Final quick checklist (do these in order)
- Verify 120 Ω termination at both ends.
- Shorten stubs to <10 cm or use a repeater.
- Use shielded twisted pair; ground shield at controller end only.
- Clean and secure connectors; check terminal torque.
- Confirm single-point grounding; measure continuity <0.5 Ω.
- Add 0.1 µF decoupling at transceivers and route cables away from motors.
Do these steps and you’ll eliminate the most common causes of noisy or slow CAN buses.
Frequently Asked Questions
CAN I Power Motors Over CAN to Eliminate Separate Power Cables?
No, you generally can’t power motors over CAN alone; I’d use power distribution separately and may employ DeviceNet or power-over-bus solutions with proper galvanic isolation, fuses, and conductors to safely drive motors.

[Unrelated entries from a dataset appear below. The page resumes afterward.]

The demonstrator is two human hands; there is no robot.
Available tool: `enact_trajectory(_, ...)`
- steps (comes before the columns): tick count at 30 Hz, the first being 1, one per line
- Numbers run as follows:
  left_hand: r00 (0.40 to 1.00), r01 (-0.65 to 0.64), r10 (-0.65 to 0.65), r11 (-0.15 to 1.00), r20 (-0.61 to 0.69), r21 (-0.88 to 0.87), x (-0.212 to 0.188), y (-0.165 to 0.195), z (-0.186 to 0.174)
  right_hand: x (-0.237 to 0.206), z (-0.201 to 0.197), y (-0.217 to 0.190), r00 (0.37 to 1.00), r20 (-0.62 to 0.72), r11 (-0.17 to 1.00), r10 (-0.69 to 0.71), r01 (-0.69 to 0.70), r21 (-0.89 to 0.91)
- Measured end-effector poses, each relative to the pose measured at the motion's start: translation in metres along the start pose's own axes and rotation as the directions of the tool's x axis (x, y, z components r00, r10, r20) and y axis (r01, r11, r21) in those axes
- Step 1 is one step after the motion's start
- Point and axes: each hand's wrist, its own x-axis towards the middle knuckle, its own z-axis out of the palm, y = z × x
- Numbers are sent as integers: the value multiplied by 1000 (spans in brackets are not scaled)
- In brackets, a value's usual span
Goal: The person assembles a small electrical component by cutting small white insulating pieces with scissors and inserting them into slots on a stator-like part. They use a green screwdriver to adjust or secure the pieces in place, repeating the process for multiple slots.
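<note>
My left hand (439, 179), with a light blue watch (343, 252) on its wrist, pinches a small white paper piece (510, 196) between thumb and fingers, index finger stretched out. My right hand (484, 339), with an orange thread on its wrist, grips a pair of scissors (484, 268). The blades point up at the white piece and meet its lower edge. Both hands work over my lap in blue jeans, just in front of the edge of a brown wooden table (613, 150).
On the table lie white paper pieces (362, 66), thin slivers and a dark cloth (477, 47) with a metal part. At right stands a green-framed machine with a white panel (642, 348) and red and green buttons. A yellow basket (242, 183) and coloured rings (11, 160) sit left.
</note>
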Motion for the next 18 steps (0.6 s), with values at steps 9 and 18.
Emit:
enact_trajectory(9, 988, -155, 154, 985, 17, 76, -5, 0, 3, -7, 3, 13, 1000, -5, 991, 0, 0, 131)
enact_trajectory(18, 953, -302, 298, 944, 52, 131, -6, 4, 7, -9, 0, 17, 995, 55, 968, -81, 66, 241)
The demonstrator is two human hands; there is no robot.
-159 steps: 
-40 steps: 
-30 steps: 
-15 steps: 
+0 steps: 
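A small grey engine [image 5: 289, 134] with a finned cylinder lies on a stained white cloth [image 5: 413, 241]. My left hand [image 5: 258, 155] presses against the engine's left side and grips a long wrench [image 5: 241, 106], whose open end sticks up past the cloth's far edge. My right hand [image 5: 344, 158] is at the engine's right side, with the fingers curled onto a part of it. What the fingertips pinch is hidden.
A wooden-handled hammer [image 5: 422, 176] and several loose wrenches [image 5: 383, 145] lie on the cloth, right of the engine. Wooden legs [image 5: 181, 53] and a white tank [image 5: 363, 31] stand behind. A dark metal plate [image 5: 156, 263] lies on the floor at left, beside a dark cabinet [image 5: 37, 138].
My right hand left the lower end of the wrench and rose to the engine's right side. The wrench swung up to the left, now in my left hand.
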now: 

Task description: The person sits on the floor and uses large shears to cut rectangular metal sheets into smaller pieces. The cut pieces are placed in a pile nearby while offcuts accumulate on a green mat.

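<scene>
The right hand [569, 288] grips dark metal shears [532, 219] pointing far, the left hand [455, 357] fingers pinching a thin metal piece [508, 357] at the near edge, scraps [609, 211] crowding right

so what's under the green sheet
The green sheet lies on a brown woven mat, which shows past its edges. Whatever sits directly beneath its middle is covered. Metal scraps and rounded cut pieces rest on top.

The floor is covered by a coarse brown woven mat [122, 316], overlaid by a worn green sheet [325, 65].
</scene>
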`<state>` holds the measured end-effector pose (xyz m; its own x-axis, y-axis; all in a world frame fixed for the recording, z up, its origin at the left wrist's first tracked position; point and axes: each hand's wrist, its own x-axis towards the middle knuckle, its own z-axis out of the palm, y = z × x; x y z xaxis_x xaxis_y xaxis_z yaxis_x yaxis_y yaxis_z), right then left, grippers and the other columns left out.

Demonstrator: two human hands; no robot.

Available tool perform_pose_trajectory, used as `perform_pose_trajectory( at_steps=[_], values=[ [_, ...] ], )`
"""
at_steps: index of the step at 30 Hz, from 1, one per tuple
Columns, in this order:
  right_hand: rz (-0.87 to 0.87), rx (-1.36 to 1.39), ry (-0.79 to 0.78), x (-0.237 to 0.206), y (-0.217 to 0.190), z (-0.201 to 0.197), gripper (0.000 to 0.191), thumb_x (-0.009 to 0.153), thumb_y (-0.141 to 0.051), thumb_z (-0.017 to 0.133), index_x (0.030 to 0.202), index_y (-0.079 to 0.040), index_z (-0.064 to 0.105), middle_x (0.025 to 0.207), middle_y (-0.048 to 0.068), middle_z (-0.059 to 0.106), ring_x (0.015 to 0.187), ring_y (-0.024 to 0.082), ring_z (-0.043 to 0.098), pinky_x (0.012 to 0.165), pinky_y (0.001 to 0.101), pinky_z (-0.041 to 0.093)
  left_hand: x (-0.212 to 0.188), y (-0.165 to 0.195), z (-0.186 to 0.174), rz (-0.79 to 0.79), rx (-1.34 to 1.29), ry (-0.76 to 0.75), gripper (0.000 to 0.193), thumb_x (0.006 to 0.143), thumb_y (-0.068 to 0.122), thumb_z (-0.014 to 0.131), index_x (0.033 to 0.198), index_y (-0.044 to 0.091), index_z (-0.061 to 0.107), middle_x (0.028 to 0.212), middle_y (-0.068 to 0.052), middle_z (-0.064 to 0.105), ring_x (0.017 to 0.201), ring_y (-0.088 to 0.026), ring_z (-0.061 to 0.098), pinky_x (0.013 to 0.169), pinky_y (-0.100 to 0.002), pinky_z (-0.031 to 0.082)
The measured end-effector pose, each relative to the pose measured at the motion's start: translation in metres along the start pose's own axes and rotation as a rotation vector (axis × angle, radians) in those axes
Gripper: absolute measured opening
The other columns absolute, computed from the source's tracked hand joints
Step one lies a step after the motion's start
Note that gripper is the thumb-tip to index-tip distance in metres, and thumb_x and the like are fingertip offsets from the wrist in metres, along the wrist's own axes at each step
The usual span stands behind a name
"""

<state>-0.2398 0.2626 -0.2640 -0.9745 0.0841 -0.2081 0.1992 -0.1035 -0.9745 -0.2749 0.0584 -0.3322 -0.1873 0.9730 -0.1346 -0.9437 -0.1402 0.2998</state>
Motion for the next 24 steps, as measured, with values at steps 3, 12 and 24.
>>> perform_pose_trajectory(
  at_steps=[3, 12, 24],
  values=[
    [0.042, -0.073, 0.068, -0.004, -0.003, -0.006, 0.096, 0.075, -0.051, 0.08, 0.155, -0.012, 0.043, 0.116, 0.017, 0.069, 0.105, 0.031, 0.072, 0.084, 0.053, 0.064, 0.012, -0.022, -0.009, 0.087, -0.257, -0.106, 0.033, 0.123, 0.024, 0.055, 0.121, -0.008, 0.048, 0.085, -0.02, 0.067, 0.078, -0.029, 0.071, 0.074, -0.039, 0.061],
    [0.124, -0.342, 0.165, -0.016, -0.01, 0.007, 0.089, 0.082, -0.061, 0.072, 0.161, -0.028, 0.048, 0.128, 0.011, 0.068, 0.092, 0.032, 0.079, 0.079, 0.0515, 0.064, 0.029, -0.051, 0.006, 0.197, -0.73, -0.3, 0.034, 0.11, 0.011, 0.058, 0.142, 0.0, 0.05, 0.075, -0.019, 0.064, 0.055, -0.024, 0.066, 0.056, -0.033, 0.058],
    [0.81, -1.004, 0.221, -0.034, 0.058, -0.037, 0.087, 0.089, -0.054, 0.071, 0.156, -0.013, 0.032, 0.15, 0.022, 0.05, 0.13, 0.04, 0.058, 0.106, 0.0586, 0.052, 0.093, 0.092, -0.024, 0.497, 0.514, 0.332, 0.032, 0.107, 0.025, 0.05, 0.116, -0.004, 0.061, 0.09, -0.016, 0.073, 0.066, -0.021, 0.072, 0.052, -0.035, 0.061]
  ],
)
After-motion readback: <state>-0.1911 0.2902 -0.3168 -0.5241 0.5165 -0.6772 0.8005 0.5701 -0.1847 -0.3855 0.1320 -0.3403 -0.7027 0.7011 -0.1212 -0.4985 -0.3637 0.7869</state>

How Do CAN Shields and Drain Wires Affect Cable Weight and Flexibility?
They add shield mass and slightly stiffen the bundle, but I find drain flexibly mitigates handling—thin foil/poly shields keep weight low while a stranded drain preserves bendability, balancing EMI protection and cable flexibility.
What Are Best Practices for Routing CAN Alongside High‑Power Motor Cables?
Like walking a tightrope, I keep twisted pair routing separate from power runs, use ground isolation techniques, cross at right angles, keep short stubs, add shielding where needed, and secure cables to avoid vibration and EMI.
CAN I Mix Different CAN Protocol Stacks (Canopen, Custom) on One Bus?
Yes — I’d mix stacks cautiously: mixed stacks can coexist if they share physical bus and frame format, but I’d watch arbitration conflicts, message IDs, timing and object mappings, isolating custom formats or gateways to prevent collisions and priority issues.
How Do Temperature and Vibration Affect Long‑Term CAN Connector Reliability?
Like a drumbeat, I’ve seen thermal cycling and vibration fatigue erode contacts: thermal cycling causes expansion/contraction stressing seals, while vibration fatigue loosens pins and fractures solder, so I inspect, pot, and use rugged connectors regularly.